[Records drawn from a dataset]
......

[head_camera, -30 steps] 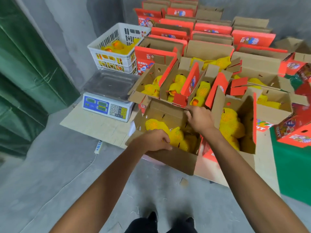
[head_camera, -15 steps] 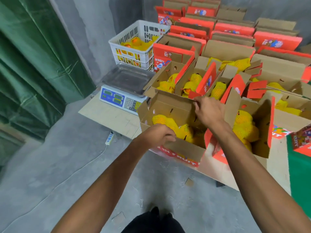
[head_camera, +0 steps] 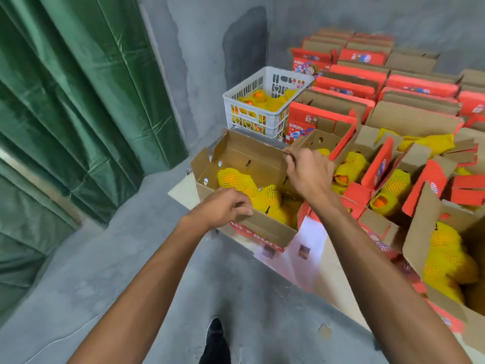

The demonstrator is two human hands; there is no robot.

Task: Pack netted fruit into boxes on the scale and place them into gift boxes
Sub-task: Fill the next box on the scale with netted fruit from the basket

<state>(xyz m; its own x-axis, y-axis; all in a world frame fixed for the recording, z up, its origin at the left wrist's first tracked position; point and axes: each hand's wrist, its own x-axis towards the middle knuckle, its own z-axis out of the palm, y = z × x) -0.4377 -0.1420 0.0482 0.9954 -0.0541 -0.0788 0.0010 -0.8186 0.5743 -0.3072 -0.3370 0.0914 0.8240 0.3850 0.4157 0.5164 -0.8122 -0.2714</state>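
Your left hand (head_camera: 223,206) and right hand (head_camera: 307,172) both grip the fruit-filled box (head_camera: 252,164), now lifted over the scale, so weighing comes next.

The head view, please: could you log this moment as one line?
left hand: grips near wall of open box | right hand: grips far flap | netted fruit: inside box

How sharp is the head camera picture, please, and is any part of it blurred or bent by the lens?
Head view: the hands, left and right, and the box they hold are fairly sharp; the paper sheets under the box are smeared by motion blur; the curtain and wall lines bow from wide-angle distortion; lighting is soft and even, with no glare.
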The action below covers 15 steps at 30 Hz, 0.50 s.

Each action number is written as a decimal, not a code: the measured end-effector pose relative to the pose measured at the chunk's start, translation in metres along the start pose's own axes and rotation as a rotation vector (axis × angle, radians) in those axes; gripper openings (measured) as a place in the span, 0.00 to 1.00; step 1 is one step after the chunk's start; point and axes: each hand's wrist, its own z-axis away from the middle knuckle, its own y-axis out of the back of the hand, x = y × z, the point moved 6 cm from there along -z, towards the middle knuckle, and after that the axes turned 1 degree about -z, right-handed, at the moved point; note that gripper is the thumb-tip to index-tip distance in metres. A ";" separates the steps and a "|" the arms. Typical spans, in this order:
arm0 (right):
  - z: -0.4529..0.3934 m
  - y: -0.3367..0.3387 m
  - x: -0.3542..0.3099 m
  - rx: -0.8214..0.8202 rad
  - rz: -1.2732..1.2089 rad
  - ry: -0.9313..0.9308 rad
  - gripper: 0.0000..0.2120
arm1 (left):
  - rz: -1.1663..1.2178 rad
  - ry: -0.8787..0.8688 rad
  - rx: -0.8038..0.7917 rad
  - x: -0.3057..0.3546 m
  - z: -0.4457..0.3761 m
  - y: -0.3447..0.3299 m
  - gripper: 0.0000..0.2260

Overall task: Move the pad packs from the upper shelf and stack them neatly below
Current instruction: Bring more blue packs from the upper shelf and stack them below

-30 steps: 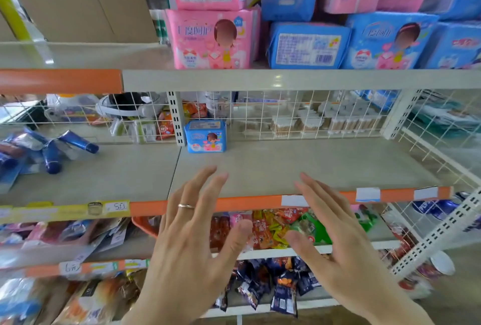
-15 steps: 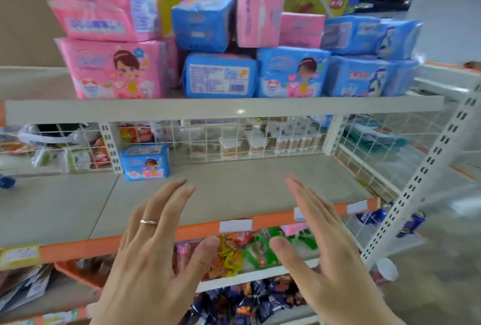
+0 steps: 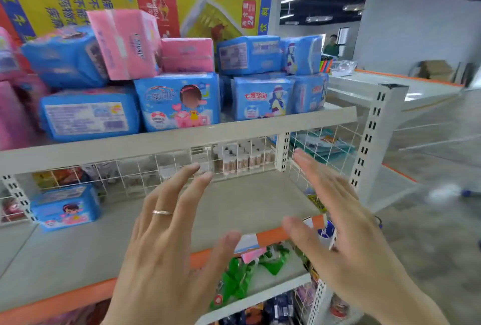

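- Our view has lifted since a second ago: the upper shelf (image 3: 179, 133) now fills the top of the scene, with its whole pile of pad packs (image 3: 177, 102) in sight, blue and pink, two layers deep.
- Our left hand (image 3: 166, 241) and right hand (image 3: 346, 225) have risen with it. Both are empty, fingers spread wide, palms turned toward each other, hovering near us above the lower shelf (image 3: 247, 202).
- Only one blue pack (image 3: 65, 207) stands below, far left against the wire grid; the rest of that board is bare.
- We judge the move has barely begun, and the hands look set to reach up for the next pack, likely the blue ones at the front edge.
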 end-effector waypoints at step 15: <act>-0.132 0.025 0.079 0.147 0.031 -0.183 0.34 | 0.009 0.119 0.008 0.024 -0.141 -0.071 0.29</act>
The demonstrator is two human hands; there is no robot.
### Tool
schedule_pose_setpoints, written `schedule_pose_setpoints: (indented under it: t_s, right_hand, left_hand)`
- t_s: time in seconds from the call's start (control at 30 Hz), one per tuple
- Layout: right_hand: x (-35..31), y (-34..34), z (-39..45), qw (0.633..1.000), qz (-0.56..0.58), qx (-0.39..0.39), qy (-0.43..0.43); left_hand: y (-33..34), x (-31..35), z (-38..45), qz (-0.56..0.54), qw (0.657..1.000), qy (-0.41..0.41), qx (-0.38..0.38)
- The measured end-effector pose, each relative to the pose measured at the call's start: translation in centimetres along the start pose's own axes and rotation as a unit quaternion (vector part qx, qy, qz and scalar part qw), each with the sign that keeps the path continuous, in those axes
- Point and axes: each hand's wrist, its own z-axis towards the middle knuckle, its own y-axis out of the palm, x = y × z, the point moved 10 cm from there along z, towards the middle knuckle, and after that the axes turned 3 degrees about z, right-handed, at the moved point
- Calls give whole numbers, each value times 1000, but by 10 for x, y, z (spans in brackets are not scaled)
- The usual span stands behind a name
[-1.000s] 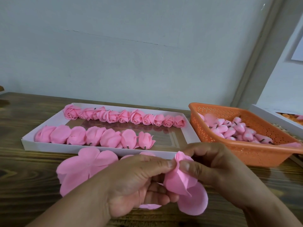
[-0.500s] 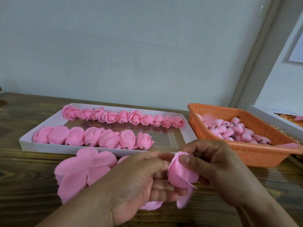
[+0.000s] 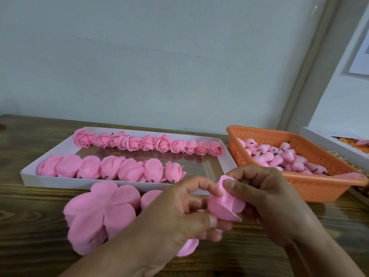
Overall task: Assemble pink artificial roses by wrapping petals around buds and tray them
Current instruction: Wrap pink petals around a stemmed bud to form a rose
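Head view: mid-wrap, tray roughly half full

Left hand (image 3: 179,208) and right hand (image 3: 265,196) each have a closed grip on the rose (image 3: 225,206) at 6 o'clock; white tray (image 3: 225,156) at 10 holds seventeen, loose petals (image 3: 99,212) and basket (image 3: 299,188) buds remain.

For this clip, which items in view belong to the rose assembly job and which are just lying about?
Job:
half-wrapped rose held by left hand and right hand
petal stack
white tray of finished roses
orange basket of buds

Lying about:
second white box, far right
paper on wall
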Motion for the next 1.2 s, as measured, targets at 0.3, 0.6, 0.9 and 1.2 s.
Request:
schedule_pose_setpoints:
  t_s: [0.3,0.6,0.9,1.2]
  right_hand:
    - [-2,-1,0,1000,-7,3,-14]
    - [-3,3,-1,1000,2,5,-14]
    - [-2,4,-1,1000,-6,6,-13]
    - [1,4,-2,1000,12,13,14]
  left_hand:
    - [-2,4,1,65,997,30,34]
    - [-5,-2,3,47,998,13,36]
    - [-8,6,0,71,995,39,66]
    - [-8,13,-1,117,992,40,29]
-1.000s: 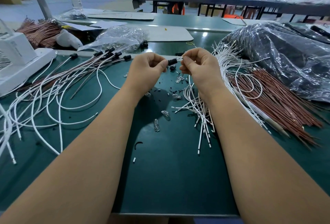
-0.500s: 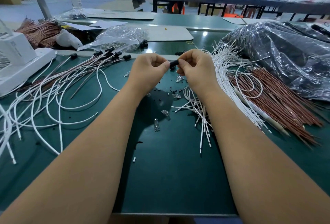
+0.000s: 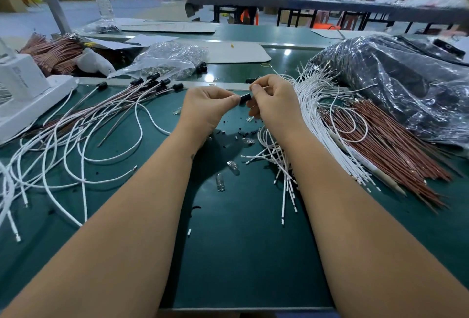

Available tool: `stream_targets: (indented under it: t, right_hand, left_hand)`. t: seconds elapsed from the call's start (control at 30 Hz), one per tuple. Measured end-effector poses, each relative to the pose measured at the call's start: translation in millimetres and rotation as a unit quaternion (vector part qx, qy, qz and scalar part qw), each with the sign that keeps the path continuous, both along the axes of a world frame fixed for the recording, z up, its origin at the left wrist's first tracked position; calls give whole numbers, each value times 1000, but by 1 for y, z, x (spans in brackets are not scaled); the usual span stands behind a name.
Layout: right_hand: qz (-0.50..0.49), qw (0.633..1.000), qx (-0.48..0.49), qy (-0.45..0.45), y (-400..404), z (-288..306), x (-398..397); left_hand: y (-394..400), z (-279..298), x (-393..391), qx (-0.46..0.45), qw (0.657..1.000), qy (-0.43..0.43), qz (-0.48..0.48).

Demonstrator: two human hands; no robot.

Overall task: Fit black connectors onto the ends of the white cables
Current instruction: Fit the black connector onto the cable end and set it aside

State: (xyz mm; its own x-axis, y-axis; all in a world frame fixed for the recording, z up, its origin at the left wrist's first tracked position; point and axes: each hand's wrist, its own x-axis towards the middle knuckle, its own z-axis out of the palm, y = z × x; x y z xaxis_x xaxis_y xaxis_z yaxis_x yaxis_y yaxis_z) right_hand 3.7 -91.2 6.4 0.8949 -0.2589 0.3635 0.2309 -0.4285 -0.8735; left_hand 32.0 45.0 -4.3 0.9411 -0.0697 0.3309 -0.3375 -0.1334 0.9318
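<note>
Here the main risk, as a judgement, is misalignment: the black connector (image 3: 244, 99) is small and pinched only at its ends, so if the wire end meets its opening off-axis the tip could bend or the connector could twist out of the grip and drop among the loose black bits and small glass bulbs (image 3: 233, 167) scattered on the green mat (image 3: 248, 254) below. A second risk is the trailing wire snagging in the unfitted white cables (image 3: 314, 104) fanned just right of centre, which would tug the end away. The connector sits just above the middle of the frame, between the two hands. The left hand (image 3: 205, 107) has its fingers curled, thumb and forefinger clamped on the connector's left end; the right hand (image 3: 272, 100) is curled too, its fingertips closed on the connector's right end and on a thin wire that pokes out above the knuckles, though whether that wire is already seated cannot be told. Both forearms reach up from the lower corners and converge, wrists raised off the mat. Finished cables with black connectors (image 3: 152, 80) lie at upper left, well apart from the hands.
</note>
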Motion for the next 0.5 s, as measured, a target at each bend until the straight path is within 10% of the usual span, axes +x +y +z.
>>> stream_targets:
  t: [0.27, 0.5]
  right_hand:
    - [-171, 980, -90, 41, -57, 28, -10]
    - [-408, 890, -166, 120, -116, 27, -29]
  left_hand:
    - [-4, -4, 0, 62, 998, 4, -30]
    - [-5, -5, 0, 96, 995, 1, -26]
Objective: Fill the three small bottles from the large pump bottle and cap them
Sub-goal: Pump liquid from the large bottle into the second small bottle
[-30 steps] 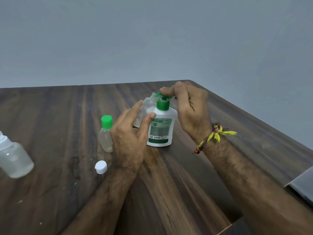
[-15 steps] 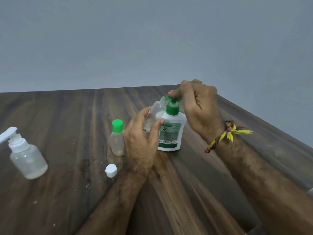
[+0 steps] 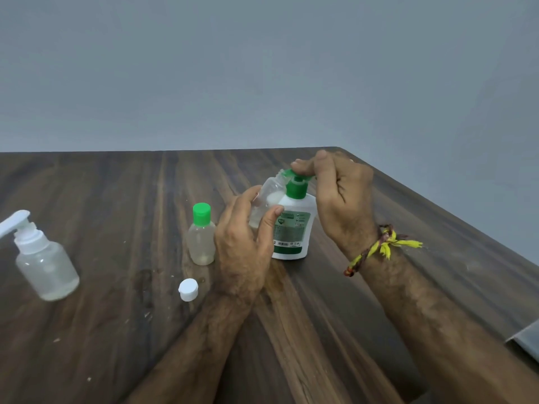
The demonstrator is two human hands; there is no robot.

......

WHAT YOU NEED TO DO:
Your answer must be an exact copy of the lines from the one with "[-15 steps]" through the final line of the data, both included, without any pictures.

RESPONSE TO THE TASK:
[-15 steps] 
[+0 steps] 
The demonstrator is two human hands; there is no robot.

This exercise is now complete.